==== Data listing

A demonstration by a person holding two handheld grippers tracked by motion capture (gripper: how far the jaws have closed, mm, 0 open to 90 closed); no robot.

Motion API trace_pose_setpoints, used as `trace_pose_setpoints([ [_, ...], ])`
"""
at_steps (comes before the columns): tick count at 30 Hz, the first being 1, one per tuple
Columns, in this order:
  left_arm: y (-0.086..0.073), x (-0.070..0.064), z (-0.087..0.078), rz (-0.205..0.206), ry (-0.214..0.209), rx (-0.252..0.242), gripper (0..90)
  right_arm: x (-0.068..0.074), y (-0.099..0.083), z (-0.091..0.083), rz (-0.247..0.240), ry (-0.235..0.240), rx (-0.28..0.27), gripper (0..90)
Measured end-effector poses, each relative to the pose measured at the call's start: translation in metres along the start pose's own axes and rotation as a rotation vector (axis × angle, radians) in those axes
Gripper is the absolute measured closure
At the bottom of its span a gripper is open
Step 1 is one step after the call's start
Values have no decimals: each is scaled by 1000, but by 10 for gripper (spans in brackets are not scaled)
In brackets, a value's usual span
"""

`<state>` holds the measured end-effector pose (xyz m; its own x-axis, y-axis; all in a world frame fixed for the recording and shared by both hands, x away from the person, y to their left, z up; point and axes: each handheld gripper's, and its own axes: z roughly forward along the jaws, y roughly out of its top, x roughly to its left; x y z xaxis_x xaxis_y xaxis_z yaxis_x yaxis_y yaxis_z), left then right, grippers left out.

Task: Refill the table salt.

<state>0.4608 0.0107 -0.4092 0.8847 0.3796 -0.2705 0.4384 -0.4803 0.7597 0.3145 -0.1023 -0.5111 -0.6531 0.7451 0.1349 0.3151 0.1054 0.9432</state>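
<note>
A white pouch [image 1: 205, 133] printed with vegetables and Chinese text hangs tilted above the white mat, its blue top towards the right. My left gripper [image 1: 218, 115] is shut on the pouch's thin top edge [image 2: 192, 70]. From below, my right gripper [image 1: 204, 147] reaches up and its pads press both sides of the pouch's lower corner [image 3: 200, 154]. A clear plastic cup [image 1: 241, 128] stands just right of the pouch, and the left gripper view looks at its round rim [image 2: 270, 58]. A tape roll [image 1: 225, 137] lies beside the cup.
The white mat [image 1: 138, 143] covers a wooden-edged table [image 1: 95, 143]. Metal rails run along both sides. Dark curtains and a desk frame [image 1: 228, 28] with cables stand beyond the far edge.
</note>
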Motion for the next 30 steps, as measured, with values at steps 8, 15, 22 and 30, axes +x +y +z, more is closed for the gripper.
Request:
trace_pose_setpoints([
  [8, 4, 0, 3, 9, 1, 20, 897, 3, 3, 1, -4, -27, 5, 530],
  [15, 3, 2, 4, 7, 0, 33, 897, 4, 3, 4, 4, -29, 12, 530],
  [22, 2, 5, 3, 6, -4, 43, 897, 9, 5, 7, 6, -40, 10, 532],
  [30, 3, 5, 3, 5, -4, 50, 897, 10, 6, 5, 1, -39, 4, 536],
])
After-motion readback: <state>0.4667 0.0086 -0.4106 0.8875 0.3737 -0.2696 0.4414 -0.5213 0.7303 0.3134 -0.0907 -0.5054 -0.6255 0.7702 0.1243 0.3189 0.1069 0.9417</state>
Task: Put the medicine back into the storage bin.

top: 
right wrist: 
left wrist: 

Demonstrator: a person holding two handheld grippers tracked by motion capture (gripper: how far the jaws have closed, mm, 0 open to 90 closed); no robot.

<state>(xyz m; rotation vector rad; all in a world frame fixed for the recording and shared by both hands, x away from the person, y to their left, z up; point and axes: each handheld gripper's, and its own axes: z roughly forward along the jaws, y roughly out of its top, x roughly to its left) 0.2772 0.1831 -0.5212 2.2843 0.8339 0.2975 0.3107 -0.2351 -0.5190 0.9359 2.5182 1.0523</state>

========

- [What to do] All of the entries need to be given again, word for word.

- [Response area]
A demonstration by a person holding two handheld grippers tracked by motion capture (gripper: how far the jaws have closed, mm, 0 open to 90 closed); no robot.

Motion API trace_pose_setpoints, used as `trace_pose_setpoints([ [_, ...], ])`
"""
at_steps (comes before the columns): tick count at 30 Hz, the first being 1, one per tuple
Columns, in this order:
  left_arm: y (-0.086..0.073), x (-0.070..0.064), z (-0.087..0.078), rz (-0.205..0.206), ry (-0.214..0.209), rx (-0.252..0.242), gripper (0..90)
  right_arm: x (-0.068..0.074), y (-0.099..0.083), z (-0.091..0.083), rz (-0.247..0.240), ry (-0.235..0.240), rx (-0.28..0.27), gripper (0..90)
Measured end-effector poses, each relative to the pose measured at the call's start: translation in metres along the start pose's own axes and rotation as a rotation vector (axis × angle, radians) in those axes
Gripper is the absolute measured closure
At the bottom of its span a gripper is open
Step 1 is one step after the call's start
Values have no decimals: each is scaled by 1000, but by 10 for gripper (spans in brackets are not scaled)
In brackets, a value's usual span
"""

`<state>` holds the measured end-effector pose (xyz m; its own x-axis, y-axis; all in a world frame fixed for the recording and shared by both hands, x away from the person, y to their left, z up; point and axes: each handheld gripper's, and its own axes: z roughly forward along the jaws, y roughly out of its top, x roughly to its left; x y z xaxis_x xaxis_y xaxis_z yaxis_x yaxis_y yaxis_z), left then right, grippers left out.

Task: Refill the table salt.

<state>0.4608 0.0107 -0.4092 0.8847 0.3796 -0.2705 0.4384 -0.4803 0.7597 0.3145 -0.1023 -0.5111 -0.6531 0.7451 0.1349 0.3151 0.1054 0.9432</state>
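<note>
A white pouch [image 1: 205, 133] printed with vegetables and Chinese text hangs tilted above the white mat, its blue top towards the right. My left gripper [image 1: 218, 115] is shut on the pouch's thin top edge [image 2: 192, 70]. From below, my right gripper [image 1: 204, 147] reaches up and its pads press both sides of the pouch's lower corner [image 3: 200, 154]. A clear plastic cup [image 1: 241, 128] stands just right of the pouch, and the left gripper view looks at its round rim [image 2: 270, 58]. A tape roll [image 1: 225, 137] lies beside the cup.
The white mat [image 1: 138, 143] covers a wooden-edged table [image 1: 95, 143]. Metal rails run along both sides. Dark curtains and a desk frame [image 1: 228, 28] with cables stand beyond the far edge.
</note>
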Motion for the next 30 steps, as measured, with values at steps 8, 15, 22 and 30, axes +x +y +z, more is closed for the gripper.
Request:
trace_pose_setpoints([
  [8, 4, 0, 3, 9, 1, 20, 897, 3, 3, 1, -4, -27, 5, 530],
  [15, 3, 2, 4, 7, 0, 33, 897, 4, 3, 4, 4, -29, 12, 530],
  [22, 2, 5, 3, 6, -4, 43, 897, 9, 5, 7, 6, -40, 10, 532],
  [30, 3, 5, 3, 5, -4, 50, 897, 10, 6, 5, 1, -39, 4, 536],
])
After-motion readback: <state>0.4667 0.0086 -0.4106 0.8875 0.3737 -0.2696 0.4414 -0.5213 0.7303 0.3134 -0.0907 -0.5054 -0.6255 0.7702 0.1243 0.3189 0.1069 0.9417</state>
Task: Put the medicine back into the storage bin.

top: 
right wrist: 
left wrist: 

Demonstrator: a person holding two handheld grippers tracked by motion capture (gripper: how far the jaws have closed, mm, 0 open to 90 closed); no robot.

<state>(xyz m; rotation vector rad; all in a world frame fixed for the recording and shared by both hands, x away from the person, y to their left, z up; point and axes: each handheld gripper's, and its own axes: z roughly forward along the jaws, y roughly out of its top, x roughly to its left) 0.2772 0.1831 -0.5212 2.2843 0.8339 0.2975 0.3107 -0.2351 -0.5190 0.9359 2.5182 1.0523</state>

The response to this exercise is complete.